■ Dataset excerpt:
/---
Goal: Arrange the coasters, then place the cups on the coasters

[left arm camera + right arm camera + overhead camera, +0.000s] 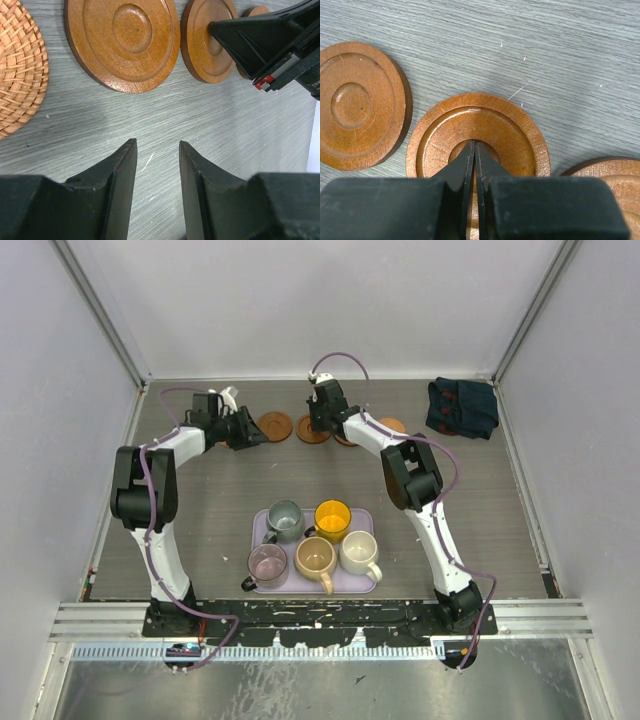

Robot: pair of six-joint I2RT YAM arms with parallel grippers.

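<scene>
Several brown wooden coasters lie in a row at the back of the table: one (pixel 275 425) beside my left gripper (pixel 247 432), one (pixel 313 432) under my right gripper (pixel 320 420), and others further right (pixel 392 425). In the right wrist view my right gripper (pixel 475 144) is shut, its tips resting on the centre of a coaster (pixel 520 145). My left gripper (pixel 157 145) is open over bare table, just short of a coaster (pixel 122 42). A woven coaster (pixel 17 65) lies to its left. The cups stand on the lavender tray (pixel 368 586): grey-green (pixel 284 518), yellow (pixel 332 519), pinkish-purple (pixel 267 564), tan (pixel 316 558), cream white (pixel 358 552).
A dark folded cloth (pixel 462 407) lies at the back right corner. Walls close in the table at the back and both sides. More coasters sit close on either side of the one under my right gripper, left (pixel 357 105) and right (pixel 612 185).
</scene>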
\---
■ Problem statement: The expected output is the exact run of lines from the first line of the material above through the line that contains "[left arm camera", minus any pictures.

■ Your solution:
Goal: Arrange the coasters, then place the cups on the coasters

[left arm camera + right arm camera + overhead camera, +0.000s] 

There is no additional output for this exercise.